O que significa o termo “restituições extraordinárias” utilizado oficialmente pela CIA?

Na prática isso consiste em seqüestrar pessoas suspeitas de ter um vínculo com o terrorismo, sem que essa acusação tenha sido verificada pela autoridade judiciário, e em entregá-las às autoridades de seus países de origem, onde são submetidas a interrogatórios brutais.

O objetivo dessas “restituições” secretas é conseguir informação mediante atos de tortura e obter, mediante a pressão de ameaças, que colaborem com os serviços secretos e que atuem praticamente como agentes infiltrados. Foi na base desse conceito de “restituições” que os agentes da CIA seqüestraram provavelmente mais de 100 pessoas. Até agora não temos dados precisos.

Quando a opinião pública soube desse sistema de “restituições extraordinárias”, isso deu lugar a duros debates nos Estados Unidos. Tratou-se de justificar juridicamente essas “restituições extraordinárias”. O jurista que elaborou a teoria desse sistema é o atual ministro de Justiça Alberto Gonzáles (já não o é mais hoje em dia, foi substituído, nrd) [1], quem no sistema estadunidense é à mesma vez o fiscal geral dos Estados Unidos.

Essas “restituições”, coisa que tinha parecido clara desde o princípio, supunham uma logística, e, portanto, a existência de centros de detenção intermediários.
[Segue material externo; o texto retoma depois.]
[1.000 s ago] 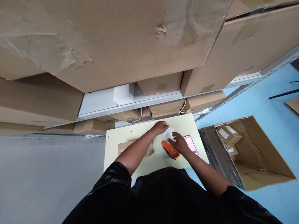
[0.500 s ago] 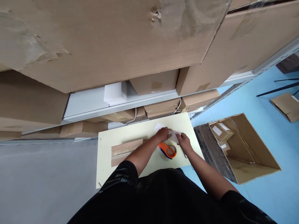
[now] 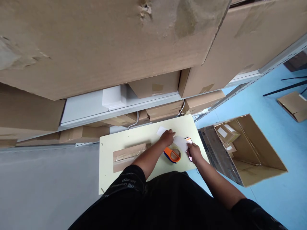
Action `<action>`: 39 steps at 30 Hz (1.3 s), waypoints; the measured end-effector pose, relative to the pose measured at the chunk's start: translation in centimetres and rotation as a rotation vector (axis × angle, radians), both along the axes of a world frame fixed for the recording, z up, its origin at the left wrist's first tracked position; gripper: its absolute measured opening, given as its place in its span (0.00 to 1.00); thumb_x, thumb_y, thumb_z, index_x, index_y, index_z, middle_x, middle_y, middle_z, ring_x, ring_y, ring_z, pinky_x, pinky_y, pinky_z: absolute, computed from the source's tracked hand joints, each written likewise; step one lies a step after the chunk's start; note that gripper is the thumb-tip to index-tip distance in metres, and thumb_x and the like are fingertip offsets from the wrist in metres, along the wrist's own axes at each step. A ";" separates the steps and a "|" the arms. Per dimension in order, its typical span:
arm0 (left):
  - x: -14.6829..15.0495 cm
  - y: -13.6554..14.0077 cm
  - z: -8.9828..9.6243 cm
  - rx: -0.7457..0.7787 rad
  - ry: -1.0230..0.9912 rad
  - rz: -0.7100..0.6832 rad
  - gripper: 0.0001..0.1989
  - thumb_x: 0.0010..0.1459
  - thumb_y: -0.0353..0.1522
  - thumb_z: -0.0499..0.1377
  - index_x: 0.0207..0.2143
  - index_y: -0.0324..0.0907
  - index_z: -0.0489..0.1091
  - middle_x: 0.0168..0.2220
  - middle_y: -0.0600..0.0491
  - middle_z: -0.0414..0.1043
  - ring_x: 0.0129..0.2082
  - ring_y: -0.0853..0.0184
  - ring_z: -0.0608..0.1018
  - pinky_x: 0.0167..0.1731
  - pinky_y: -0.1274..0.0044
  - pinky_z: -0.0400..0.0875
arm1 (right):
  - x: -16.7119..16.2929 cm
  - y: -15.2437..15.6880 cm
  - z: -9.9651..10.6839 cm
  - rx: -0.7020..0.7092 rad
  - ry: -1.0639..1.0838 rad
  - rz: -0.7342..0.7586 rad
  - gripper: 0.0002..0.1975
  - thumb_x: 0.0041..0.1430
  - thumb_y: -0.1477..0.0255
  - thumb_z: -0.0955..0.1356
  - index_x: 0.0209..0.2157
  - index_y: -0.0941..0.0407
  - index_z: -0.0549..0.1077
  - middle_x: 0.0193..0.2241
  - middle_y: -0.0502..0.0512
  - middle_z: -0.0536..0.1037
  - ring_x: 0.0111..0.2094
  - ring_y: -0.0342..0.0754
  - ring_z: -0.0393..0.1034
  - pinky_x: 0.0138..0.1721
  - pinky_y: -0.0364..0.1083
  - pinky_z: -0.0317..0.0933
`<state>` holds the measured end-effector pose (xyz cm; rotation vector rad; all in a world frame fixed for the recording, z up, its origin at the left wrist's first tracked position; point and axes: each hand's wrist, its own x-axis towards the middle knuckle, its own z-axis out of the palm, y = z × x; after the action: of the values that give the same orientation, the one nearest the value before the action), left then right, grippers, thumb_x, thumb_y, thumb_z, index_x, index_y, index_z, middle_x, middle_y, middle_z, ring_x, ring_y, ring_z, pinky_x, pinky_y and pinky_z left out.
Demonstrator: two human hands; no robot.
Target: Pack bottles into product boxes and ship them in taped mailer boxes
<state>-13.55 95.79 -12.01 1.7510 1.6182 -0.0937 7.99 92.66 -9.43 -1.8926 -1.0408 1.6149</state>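
Over the right half of the small cream table, my right hand (image 3: 194, 152) pinches the right end of a white paper slip (image 3: 180, 143), which looks like a label. My left hand (image 3: 167, 138) is at the slip's other end, fingers curled and one pointing right; whether it grips anything is hidden. Another white paper piece (image 3: 161, 130) shows just beyond my left hand. Below the hands lies an orange and blue tape dispenser (image 3: 172, 155). A phone (image 3: 189, 140) with a lit screen is partly covered by my right hand. Left of my forearm rests a taped flat cardboard box (image 3: 128, 157).
A large open carton (image 3: 261, 150) with several small labelled boxes stands on the blue floor to the right. Ahead, a shelf (image 3: 83, 107) carries big cartons (image 3: 107, 48) and a white box (image 3: 114, 96). A white cable (image 3: 137, 119) hangs behind the table (image 3: 105, 166).
My right hand has moved right and slightly down with the slip, drawing apart from my left hand. More of the slip and of the phone now shows.
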 end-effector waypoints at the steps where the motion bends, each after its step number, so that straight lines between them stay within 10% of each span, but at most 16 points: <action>1: 0.0 -0.1 0.1 -0.004 -0.016 0.013 0.29 0.63 0.28 0.54 0.67 0.46 0.67 0.61 0.45 0.67 0.60 0.53 0.69 0.62 0.68 0.64 | 0.6 -0.7 0.5 -0.013 -0.002 -0.025 0.17 0.56 0.54 0.67 0.25 0.49 0.59 0.12 0.45 0.63 0.14 0.46 0.59 0.17 0.46 0.54; 4: 0.1 -0.1 0.8 -0.023 -0.084 0.080 0.28 0.63 0.29 0.55 0.66 0.43 0.68 0.63 0.44 0.67 0.63 0.52 0.68 0.64 0.67 0.61 | 2.7 -2.4 2.5 0.058 -0.082 -0.024 0.19 0.60 0.53 0.66 0.24 0.50 0.60 0.14 0.47 0.67 0.17 0.47 0.63 0.21 0.46 0.58; 9: -0.4 -0.1 4.2 -0.090 -0.263 0.219 0.20 0.71 0.41 0.50 0.51 0.42 0.77 0.52 0.45 0.78 0.53 0.57 0.79 0.54 0.69 0.73 | 4.1 -2.8 7.3 0.630 -0.404 0.303 0.13 0.65 0.58 0.66 0.34 0.52 0.74 0.32 0.57 0.81 0.32 0.53 0.75 0.37 0.51 0.69; 16: -5.4 -6.6 13.7 -0.230 -1.168 0.803 0.33 0.58 0.61 0.56 0.38 0.39 0.72 0.36 0.42 0.79 0.36 0.58 0.83 0.33 0.71 0.77 | -0.9 -2.4 11.8 1.136 -0.297 0.505 0.10 0.62 0.72 0.67 0.43 0.50 0.78 0.47 0.59 0.82 0.49 0.57 0.77 0.54 0.59 0.72; 21: -10.7 -13.3 17.3 -0.054 -1.207 0.897 0.23 0.48 0.49 0.72 0.29 0.40 0.70 0.30 0.52 0.74 0.30 0.66 0.78 0.30 0.75 0.75 | -6.7 -5.4 13.0 1.012 -0.084 0.392 0.17 0.59 0.70 0.69 0.50 0.50 0.75 0.56 0.62 0.77 0.56 0.59 0.73 0.58 0.62 0.70; 25: -14.1 -17.6 18.2 0.158 -1.212 1.012 0.22 0.52 0.50 0.70 0.28 0.41 0.70 0.25 0.56 0.70 0.25 0.70 0.75 0.29 0.77 0.72 | -11.9 -8.5 13.9 0.517 0.268 0.179 0.24 0.58 0.62 0.71 0.56 0.51 0.71 0.58 0.63 0.75 0.49 0.57 0.77 0.50 0.59 0.74; 28: -15.6 -20.4 19.1 0.306 -1.215 1.070 0.20 0.53 0.48 0.70 0.29 0.41 0.73 0.25 0.57 0.72 0.24 0.71 0.74 0.29 0.77 0.71 | -15.9 -11.0 15.1 0.197 0.536 0.330 0.22 0.55 0.57 0.74 0.48 0.53 0.75 0.53 0.62 0.79 0.46 0.57 0.79 0.46 0.55 0.74; 39: -19.2 -27.0 23.3 0.409 -1.341 0.931 0.22 0.58 0.50 0.66 0.36 0.39 0.78 0.30 0.50 0.77 0.28 0.67 0.76 0.34 0.74 0.72 | -25.8 -14.9 20.1 0.192 0.733 0.234 0.19 0.51 0.59 0.78 0.39 0.57 0.77 0.34 0.56 0.83 0.31 0.52 0.76 0.31 0.49 0.70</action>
<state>-32.74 68.78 11.32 0.6814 1.1766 1.5570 -17.78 77.74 10.68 -0.9374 -1.0459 2.0166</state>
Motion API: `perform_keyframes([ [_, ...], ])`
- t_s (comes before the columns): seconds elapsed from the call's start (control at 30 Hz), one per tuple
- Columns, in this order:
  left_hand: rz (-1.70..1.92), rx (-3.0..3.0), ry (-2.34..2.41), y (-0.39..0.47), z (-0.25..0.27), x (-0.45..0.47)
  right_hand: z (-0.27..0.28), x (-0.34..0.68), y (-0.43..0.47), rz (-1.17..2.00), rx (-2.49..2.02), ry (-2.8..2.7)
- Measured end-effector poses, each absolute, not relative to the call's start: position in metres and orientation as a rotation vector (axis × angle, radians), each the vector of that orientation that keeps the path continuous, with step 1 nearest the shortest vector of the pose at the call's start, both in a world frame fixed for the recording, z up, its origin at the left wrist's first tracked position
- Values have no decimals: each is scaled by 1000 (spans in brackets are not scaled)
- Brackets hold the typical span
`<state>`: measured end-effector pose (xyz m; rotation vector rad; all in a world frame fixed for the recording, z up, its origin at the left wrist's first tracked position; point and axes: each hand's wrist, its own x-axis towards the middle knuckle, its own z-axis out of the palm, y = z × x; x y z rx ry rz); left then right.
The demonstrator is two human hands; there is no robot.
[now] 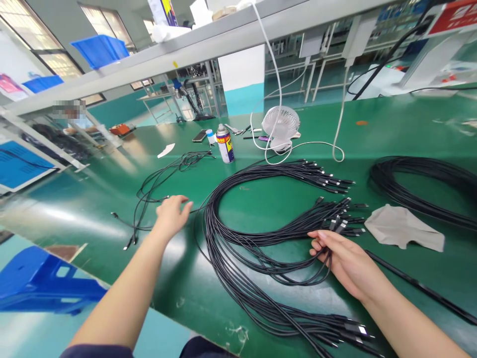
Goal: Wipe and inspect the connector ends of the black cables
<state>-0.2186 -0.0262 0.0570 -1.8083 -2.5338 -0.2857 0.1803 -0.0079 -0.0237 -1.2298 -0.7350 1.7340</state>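
Note:
A large bundle of black cables (212,214) curves in a C shape across the green table, its metal-tipped plugs (331,181) fanned out on the right side. My right hand (339,256) is closed on a black cable (323,268) beside the middle group of plugs; part of the cable is hidden by the fingers. Left of the bundle, my left hand (172,216) hovers low with thumb and fingers apart. Near it lie several loose black cables (143,191), and one thin cable runs from beside its thumb toward the bundle.
Behind the bundle stand a spray can (225,144) and a small white fan (281,124) with a white cord. A grey cloth (404,226) and another coil of black cable (395,186) lie right. A blue stool (40,283) stands lower left. A person (76,124) sits far left.

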Motion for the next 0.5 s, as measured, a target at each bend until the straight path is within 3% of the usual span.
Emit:
perform_keyframes([
  [0.27, -251, -2152, -2466, 12, 20, -212, -23, 183, -7, 1763, -1211, -775],
  [0.5, -444, -2038, -2558, -13, 40, -272, -17, 180, -7, 1771, -1223, -779],
])
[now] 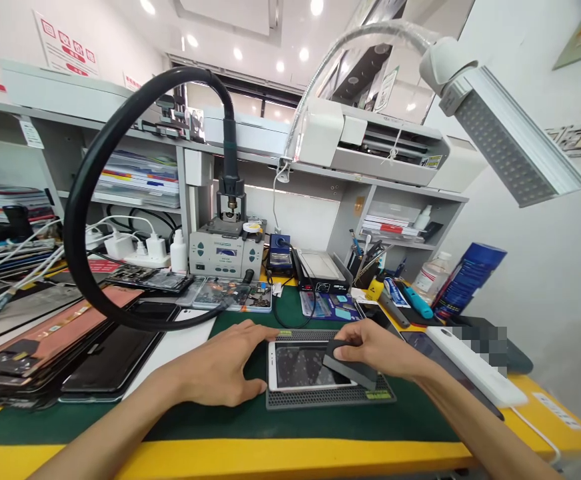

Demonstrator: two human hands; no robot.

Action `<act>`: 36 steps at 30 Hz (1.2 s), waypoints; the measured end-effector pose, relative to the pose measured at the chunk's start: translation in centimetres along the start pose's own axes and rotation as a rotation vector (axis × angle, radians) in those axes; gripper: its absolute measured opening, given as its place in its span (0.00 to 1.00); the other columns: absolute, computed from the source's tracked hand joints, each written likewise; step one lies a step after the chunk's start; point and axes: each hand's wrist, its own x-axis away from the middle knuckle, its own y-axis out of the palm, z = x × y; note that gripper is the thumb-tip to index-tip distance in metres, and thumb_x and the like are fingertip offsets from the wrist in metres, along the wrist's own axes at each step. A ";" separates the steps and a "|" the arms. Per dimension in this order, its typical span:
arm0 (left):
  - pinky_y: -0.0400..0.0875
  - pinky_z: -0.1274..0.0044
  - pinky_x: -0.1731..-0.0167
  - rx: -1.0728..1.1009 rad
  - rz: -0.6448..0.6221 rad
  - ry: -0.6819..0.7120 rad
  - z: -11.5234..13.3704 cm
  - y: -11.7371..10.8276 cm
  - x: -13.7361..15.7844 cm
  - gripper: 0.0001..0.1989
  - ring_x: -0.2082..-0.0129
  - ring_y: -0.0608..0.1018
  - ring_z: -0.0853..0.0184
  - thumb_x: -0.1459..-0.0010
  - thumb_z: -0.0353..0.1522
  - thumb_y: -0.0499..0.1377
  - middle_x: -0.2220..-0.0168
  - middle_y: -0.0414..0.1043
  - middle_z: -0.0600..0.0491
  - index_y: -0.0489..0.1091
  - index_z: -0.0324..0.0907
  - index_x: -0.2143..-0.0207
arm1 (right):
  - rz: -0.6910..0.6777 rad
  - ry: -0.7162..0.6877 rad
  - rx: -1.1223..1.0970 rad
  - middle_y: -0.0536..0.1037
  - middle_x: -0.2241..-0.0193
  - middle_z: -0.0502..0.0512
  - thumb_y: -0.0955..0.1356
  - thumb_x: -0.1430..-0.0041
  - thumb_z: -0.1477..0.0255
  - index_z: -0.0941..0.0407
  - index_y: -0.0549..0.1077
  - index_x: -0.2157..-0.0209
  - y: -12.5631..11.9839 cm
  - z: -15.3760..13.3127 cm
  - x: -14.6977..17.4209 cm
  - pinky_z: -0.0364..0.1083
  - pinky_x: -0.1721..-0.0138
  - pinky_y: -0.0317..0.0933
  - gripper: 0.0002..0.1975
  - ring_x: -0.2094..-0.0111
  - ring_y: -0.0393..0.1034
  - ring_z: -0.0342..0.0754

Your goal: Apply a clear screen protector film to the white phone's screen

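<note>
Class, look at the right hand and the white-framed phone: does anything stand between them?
Yes: the right hand holds a dark block, which lies between it and the white-framed phone, over the phone's right end.

Bright white light comes from blown-out ceiling downlights (pixel 316 7) at the top of the frame; shadows are soft. Pale speckles, glare or marks, dot the smartphone (pixel 293 365) at lower centre. Wide-angle distortion stretches the edges; a pixelated patch (pixel 488 347) sits at right.
</note>
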 end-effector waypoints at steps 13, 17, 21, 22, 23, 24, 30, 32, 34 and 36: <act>0.69 0.65 0.44 -0.025 -0.004 0.042 0.3 -0.3 0.0 0.37 0.43 0.72 0.50 0.47 0.39 0.63 0.45 0.72 0.47 0.61 0.45 0.35 | 0.004 0.031 0.083 0.75 0.73 0.51 0.70 0.40 0.59 0.56 0.74 0.69 2.2 -0.4 -0.5 0.45 0.71 0.53 0.14 0.70 0.66 0.48; 0.72 0.66 0.48 -0.032 0.009 0.037 0.1 -0.2 -0.1 0.37 0.47 0.74 0.51 0.48 0.39 0.64 0.48 0.72 0.46 0.62 0.45 0.35 | 0.004 0.049 0.137 0.72 0.75 0.49 0.69 0.39 0.58 0.55 0.72 0.69 2.8 -1.6 -0.7 0.45 0.72 0.50 0.14 0.73 0.62 0.46; 0.71 0.66 0.47 -0.046 0.010 0.038 0.2 -0.2 -0.1 0.37 0.46 0.74 0.51 0.48 0.39 0.63 0.47 0.73 0.46 0.63 0.43 0.36 | 0.012 0.042 0.151 0.68 0.76 0.46 0.69 0.40 0.60 0.55 0.69 0.71 3.7 -2.9 -1.0 0.45 0.73 0.48 0.14 0.74 0.59 0.45; 0.71 0.65 0.47 -0.050 0.007 0.036 0.2 -0.2 -0.1 0.37 0.46 0.74 0.50 0.48 0.40 0.63 0.46 0.72 0.45 0.63 0.42 0.36 | 0.017 0.036 0.148 0.67 0.77 0.46 0.69 0.40 0.60 0.55 0.68 0.72 4.0 -3.2 -1.1 0.45 0.72 0.48 0.13 0.74 0.58 0.45; 0.71 0.65 0.47 -0.053 0.003 0.035 0.2 -0.2 -0.1 0.37 0.45 0.73 0.50 0.48 0.40 0.63 0.45 0.72 0.45 0.62 0.42 0.36 | 0.022 0.031 0.144 0.67 0.77 0.45 0.69 0.41 0.61 0.55 0.68 0.72 4.3 -3.5 -1.2 0.45 0.72 0.48 0.13 0.74 0.58 0.44; 0.71 0.65 0.46 -0.055 0.002 0.034 0.2 -0.1 -0.1 0.37 0.44 0.73 0.50 0.48 0.40 0.64 0.45 0.72 0.45 0.62 0.42 0.36 | 0.028 0.027 0.141 0.66 0.77 0.45 0.69 0.41 0.61 0.55 0.68 0.72 4.6 -3.7 -1.3 0.45 0.72 0.48 0.13 0.74 0.58 0.44; 0.69 0.65 0.44 -0.060 0.017 0.041 0.1 0.0 0.0 0.38 0.43 0.72 0.50 0.48 0.40 0.64 0.43 0.71 0.44 0.62 0.43 0.35 | 0.054 0.024 0.114 0.66 0.78 0.45 0.70 0.45 0.64 0.55 0.68 0.73 6.0 -5.0 -2.2 0.45 0.73 0.47 0.11 0.74 0.58 0.44; 0.68 0.64 0.43 -0.053 0.021 0.046 0.1 0.1 0.0 0.38 0.42 0.72 0.49 0.48 0.39 0.64 0.42 0.70 0.44 0.62 0.43 0.35 | 0.057 0.016 0.084 0.66 0.78 0.45 0.70 0.46 0.66 0.55 0.67 0.74 6.5 -5.4 -2.5 0.45 0.74 0.46 0.10 0.74 0.57 0.44; 0.67 0.63 0.41 -0.041 0.018 0.045 0.1 0.2 0.0 0.38 0.40 0.70 0.49 0.48 0.39 0.64 0.41 0.69 0.44 0.61 0.43 0.35 | 0.049 0.001 0.036 0.65 0.79 0.45 0.70 0.47 0.67 0.55 0.67 0.75 7.0 -5.7 -2.7 0.45 0.74 0.47 0.10 0.75 0.57 0.43; 0.65 0.61 0.39 -0.030 0.010 0.031 0.0 0.2 0.1 0.39 0.37 0.67 0.47 0.47 0.40 0.64 0.38 0.67 0.44 0.61 0.43 0.34 | 0.032 -0.012 -0.022 0.64 0.80 0.45 0.71 0.48 0.67 0.55 0.68 0.76 7.3 -5.9 -2.9 0.44 0.74 0.48 0.10 0.76 0.56 0.43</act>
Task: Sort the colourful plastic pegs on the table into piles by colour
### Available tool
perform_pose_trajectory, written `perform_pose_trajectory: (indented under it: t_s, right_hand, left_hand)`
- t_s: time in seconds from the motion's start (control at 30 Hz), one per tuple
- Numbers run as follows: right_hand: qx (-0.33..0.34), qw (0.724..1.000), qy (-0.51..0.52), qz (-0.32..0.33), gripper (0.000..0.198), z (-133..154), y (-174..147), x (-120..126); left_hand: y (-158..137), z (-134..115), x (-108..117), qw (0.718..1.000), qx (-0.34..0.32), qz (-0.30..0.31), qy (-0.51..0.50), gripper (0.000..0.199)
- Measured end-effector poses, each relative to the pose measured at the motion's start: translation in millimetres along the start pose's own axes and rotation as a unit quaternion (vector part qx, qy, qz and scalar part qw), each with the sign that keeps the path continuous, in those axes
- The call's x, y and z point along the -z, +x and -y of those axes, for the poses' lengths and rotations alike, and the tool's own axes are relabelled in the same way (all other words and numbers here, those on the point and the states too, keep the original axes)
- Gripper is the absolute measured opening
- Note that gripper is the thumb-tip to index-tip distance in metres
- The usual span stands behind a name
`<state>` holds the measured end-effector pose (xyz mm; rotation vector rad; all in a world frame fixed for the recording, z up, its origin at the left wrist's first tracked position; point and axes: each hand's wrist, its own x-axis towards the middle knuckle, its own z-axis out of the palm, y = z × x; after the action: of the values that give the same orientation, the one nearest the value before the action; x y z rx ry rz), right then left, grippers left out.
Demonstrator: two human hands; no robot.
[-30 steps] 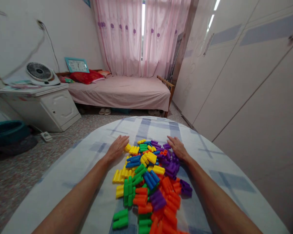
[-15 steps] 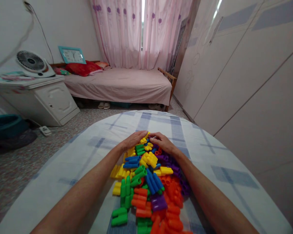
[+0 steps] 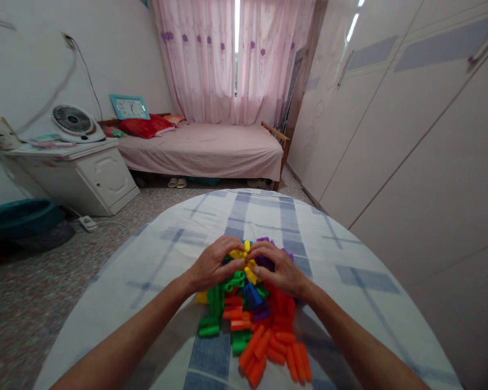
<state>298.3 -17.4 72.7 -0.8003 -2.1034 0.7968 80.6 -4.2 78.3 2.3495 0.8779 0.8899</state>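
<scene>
A pile of plastic building blocks shaped like joined tubes lies in front of me. My left hand [image 3: 217, 264] is curled over its left side, thumb and fingers closed round yellow blocks [image 3: 236, 253]. Opposite it, my right hand [image 3: 280, 268] bends its fingers and thumb round yellow blocks [image 3: 251, 273] in the middle. The fingertips of both hands almost meet there and partly hide the pieces. Green blocks [image 3: 215, 301] lie below my left hand, orange blocks [image 3: 282, 303] below my right. A blue block [image 3: 252, 295] and purple blocks [image 3: 287, 253] show around them.
The blocks rest on a round table with a white and blue checked cloth [image 3: 154, 260]. Beyond stand a bed [image 3: 203, 146] and, at left, a cabinet [image 3: 101, 181] with a fan [image 3: 75, 120]. A teal basin [image 3: 22, 216] is on the floor. Wardrobe doors [image 3: 410, 162] line the right.
Both hands have drawn back toward me from the far end of the pile and curled in over the yellow blocks. Near orange blocks lie more spread out. The camera view has tilted up slightly.
</scene>
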Motion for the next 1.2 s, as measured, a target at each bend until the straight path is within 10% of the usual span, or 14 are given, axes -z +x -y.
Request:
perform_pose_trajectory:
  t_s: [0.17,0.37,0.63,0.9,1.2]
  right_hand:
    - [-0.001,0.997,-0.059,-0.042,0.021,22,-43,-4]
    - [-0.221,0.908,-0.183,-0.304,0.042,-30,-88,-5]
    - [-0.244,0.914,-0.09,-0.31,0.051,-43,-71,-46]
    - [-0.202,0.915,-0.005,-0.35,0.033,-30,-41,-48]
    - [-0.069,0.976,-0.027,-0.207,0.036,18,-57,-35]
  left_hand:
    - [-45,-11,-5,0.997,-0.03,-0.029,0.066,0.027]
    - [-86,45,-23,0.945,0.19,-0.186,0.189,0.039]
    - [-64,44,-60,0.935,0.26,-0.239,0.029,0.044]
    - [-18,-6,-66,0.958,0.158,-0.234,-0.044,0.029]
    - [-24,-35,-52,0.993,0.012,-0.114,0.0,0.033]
Soube-se depois que muitas das pessoas seqüestradas que não tinham sido entregues aos seus países de origem foram internadas em prisões secretas, já seja em Bagram (Afeganistão), em Abu em Abu Ghraib (Bagdá), o em Guantânamo.

Em 5 de dezembro de 2005, a senhora Rice, enquanto justificava as “restituições extraordinárias e a existência de Guantânamo” nos deu um importante indício quando declarou que “os Estados Unidos não tinham violado a soberania dos Estados europeus”. Eu penso que a senhora Rice estava dizendo, por uma vez, a verdade. Quando falou isso estava revelando que o que se tinha descoberto em diferentes países europeus sobre as prisões secretas se tinha feito com a colaboração dos serviços do Estado interessado [2]; por conseguinte, não houve violação da soberania por parte dos Estados Unidos. Assim se expressando, a senhora Rice quis lhes dizer aos europeus que estavam criticando os Estados Unidos: “não se façam de espertos que vocês mesmos utilizaram no passado o sistema das “restituições”.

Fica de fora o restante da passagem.